I packed Alice Hoffman’s THE RULES OF MAGIC on a summer trip to New Orleans, thinking it might be a fun airplane read. I started reading it before takeoff and didn’t even realize that two hours had passed until we landed. I was transfixed.
I took a taxi from the airport to my hotel, dropped off my luggage, and immediately found a coffee shop a few blocks away so I could finish reading. It was hot and humid, muggy and miserable outside. But in my head, it was fall—with a cool, crisp breeze and that sense of magic in the air that always permeates the atmosphere during the month of October. I was transported to a magical 1960s New York City.

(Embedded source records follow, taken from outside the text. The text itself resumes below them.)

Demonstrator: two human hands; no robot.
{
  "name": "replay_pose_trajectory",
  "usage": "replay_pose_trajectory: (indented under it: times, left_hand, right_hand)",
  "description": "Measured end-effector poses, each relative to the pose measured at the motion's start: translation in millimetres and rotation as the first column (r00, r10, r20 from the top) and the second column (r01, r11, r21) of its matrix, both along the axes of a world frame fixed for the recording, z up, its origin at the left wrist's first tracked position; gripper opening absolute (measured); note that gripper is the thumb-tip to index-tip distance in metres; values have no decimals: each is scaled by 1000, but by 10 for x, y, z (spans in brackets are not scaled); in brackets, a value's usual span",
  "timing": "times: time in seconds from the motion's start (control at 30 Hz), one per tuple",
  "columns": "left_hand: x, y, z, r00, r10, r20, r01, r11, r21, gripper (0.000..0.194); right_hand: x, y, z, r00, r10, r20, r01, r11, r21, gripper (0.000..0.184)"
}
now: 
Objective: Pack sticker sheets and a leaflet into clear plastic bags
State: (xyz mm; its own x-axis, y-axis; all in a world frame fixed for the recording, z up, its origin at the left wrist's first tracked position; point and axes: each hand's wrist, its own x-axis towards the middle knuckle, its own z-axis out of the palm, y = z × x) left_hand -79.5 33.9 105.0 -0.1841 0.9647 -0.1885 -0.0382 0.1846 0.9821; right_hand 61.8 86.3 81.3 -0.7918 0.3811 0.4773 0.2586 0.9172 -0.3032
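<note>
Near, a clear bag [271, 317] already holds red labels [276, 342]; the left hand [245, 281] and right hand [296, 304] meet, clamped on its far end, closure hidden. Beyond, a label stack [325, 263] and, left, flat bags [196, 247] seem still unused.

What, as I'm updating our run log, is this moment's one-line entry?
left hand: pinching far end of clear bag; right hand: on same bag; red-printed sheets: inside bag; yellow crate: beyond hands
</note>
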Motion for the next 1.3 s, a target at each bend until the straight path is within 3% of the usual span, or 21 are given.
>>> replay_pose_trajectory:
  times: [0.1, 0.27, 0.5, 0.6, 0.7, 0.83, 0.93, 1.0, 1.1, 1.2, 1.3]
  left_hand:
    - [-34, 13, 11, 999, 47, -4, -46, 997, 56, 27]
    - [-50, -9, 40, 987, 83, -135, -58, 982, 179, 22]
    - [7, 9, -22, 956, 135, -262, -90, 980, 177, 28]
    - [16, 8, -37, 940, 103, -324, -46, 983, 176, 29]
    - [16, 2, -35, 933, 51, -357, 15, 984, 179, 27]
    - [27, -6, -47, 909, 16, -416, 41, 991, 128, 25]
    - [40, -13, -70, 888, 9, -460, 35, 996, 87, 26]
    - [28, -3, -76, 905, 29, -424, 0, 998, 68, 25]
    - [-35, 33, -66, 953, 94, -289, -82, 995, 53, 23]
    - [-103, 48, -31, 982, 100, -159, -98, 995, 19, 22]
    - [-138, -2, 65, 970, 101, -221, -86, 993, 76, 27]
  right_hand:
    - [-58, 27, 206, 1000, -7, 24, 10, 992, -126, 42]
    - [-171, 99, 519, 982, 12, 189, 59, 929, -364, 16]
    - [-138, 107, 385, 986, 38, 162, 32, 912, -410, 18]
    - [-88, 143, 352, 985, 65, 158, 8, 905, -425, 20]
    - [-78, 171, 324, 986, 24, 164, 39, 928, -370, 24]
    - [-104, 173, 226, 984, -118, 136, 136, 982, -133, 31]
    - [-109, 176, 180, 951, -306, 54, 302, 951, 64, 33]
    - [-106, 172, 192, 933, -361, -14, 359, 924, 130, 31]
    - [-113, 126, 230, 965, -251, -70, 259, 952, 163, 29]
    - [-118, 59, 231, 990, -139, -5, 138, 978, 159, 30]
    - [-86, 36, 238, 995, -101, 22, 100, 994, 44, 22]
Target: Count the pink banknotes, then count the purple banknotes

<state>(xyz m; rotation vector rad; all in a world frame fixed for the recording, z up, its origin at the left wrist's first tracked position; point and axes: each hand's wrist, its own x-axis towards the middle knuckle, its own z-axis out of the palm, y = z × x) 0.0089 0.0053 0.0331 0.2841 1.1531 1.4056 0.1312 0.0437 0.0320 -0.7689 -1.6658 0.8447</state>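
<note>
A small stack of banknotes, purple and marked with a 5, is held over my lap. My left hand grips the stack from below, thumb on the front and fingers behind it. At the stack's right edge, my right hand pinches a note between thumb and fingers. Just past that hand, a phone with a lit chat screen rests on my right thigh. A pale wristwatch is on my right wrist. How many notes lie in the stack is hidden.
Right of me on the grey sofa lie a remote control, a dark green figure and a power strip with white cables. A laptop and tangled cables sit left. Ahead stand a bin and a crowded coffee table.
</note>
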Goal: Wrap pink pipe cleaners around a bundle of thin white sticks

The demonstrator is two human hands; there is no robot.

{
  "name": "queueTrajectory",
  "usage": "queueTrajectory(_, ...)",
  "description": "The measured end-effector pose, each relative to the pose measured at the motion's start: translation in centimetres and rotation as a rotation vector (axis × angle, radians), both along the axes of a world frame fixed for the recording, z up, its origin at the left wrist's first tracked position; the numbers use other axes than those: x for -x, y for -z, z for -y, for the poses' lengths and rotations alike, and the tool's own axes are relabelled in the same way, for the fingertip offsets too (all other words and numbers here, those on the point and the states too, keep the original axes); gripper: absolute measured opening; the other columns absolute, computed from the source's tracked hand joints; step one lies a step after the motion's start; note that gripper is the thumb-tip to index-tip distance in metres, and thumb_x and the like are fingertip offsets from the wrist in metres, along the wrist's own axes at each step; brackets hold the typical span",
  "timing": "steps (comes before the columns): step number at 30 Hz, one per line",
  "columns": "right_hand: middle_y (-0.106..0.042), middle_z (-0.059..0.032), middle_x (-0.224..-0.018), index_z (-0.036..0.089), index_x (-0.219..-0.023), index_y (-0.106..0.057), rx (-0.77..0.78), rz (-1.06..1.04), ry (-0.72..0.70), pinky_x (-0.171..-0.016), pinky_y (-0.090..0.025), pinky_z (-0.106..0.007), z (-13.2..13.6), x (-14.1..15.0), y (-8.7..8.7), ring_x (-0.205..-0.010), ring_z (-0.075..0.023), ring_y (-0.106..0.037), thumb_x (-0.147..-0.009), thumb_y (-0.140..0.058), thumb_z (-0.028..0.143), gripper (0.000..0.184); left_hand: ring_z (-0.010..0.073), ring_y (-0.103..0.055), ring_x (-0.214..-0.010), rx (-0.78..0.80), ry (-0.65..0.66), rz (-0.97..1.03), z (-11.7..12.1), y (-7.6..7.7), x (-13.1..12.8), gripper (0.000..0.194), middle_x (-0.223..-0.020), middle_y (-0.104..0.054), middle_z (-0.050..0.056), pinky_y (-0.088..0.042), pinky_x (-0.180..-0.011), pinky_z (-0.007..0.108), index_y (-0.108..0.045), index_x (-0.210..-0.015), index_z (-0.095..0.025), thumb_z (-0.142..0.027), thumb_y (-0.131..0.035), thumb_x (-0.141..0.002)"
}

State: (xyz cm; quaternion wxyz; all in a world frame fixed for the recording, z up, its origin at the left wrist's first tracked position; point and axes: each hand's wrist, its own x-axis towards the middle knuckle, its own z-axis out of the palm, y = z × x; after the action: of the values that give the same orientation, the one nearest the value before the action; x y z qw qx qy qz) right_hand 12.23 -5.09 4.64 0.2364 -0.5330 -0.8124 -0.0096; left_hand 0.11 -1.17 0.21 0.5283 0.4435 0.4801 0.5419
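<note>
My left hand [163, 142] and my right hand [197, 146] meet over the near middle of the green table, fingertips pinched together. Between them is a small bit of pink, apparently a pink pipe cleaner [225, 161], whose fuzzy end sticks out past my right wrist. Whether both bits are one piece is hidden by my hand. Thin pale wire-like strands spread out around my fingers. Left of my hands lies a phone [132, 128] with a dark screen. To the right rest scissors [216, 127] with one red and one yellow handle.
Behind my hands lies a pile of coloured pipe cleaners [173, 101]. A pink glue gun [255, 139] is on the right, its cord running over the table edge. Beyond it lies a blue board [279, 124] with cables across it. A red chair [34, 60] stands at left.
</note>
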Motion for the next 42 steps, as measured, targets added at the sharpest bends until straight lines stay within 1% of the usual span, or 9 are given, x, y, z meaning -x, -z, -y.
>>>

THE RULES OF MAGIC follows the lives of the Owens siblings—difficult Franny, thoughtful Jet, and the charismatic, if troubled, Vincent. The trio grow up with an unusual set of household rules, mandated by their mother, who knows that her children are dangerously unique. No walking in the moonlight, no red shoes, no cats, no candles, no books about magic, no wearing black, and especially no falling in love. Love is a curse in the family, and has been since the 1600s, when matriarch Maria Owens was accused of being a witch after falling in love with the wrong man.
When Franny, Jet, and Vincent visit their Aunt Isabelle in Massachusetts for a summer, they uncover family secrets and begin to understand just how different they are. And try as they might, they can’t seem to avoid falling in love.
If any of this seems oddly familiar to you, it may be because THE RULES OF MAGIC is the prequel to the bestselling novel and popular film adaptation PRACTICAL MAGIC (starring Nicole Kidman and Sandra Bullock). But you certainly don’t need to know anything about PRACTICAL MAGIC to love this novel.
It’s a really beautiful story about family and the sacrifices we’ll make for the people we love. The entire cast of characters in THE RULES OF MAGIC feels so lifelike and I love them all for different reasons. Franny because I, too, am the oldest of three, and often feel responsible for my sisters. Jet for her innocence and naivety. And Vincent for his struggle to accept himself and to find a place for himself in a rapidly changing world.
I was spellbound by this novel from page one to page 369. I also love this book for the writing. Hoffman’s sentences are subtle but brilliant and imbued with great depth and emotion. Take this conversation between Jet and her cousin April: “I’m fated to lose everyone I ever love,” April said. “I already know that.” “Of course you are,” Jet responded in her calm, measured tone. “That’s what it means to be alive.”